The Right Tools for the Job: The Case for Spatial Science Tool-Building
- URL: http://arxiv.org/abs/2008.05561v1
- Date: Wed, 12 Aug 2020 20:15:39 GMT
- Title: The Right Tools for the Job: The Case for Spatial Science Tool-Building
- Authors: Geoff Boeing
- Abstract summary: This paper presents the 8th annual Transactions in GIS plenary address at the American Association of Geographers annual meeting in Washington, DC.
It discusses the motivation, experience, and outcomes of developing OSMnx, a tool intended to help address this.
The paper concludes with paths forward, emphasizing open-source software and reusable computational data science.
- Score: 0.0
- License: http://arxiv.org/licenses/nonexclusive-distrib/1.0/
- Abstract: This paper was presented as the 8th annual Transactions in GIS plenary
address at the American Association of Geographers annual meeting in
Washington, DC. The spatial sciences have recently seen growing calls for more
accessible software and tools that better embody geographic science and theory.

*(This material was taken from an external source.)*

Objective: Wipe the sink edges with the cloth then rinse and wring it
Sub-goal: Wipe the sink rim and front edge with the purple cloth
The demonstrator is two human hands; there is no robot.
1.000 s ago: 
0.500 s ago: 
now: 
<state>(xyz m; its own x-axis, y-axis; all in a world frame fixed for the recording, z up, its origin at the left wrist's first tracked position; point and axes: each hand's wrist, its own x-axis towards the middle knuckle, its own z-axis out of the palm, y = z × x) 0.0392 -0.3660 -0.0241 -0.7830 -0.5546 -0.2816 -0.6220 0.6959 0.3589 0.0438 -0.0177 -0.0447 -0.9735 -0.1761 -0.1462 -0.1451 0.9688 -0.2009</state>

Urban spatial network science offers one clear opportunity: from multiple
perspectives, tools to model and analyze nonplanar urban spatial networks have
traditionally been inaccessible, atheoretical, or otherwise limiting. This
paper reflects on this state of the field. Then it discusses the motivation,
experience, and outcomes of developing OSMnx, a tool intended to help address
this. Next it reviews this tool's use in the recent multidisciplinary spatial
network science literature to highlight upstream and downstream benefits of
open-source software development. Tool-building is an essential but poorly
incentivized component of academic geography and social science more broadly.
To conduct better science, we need to build better tools. The paper concludes
with paths forward, emphasizing open-source software and reusable computational
data science beyond mere reproducibility and replicability.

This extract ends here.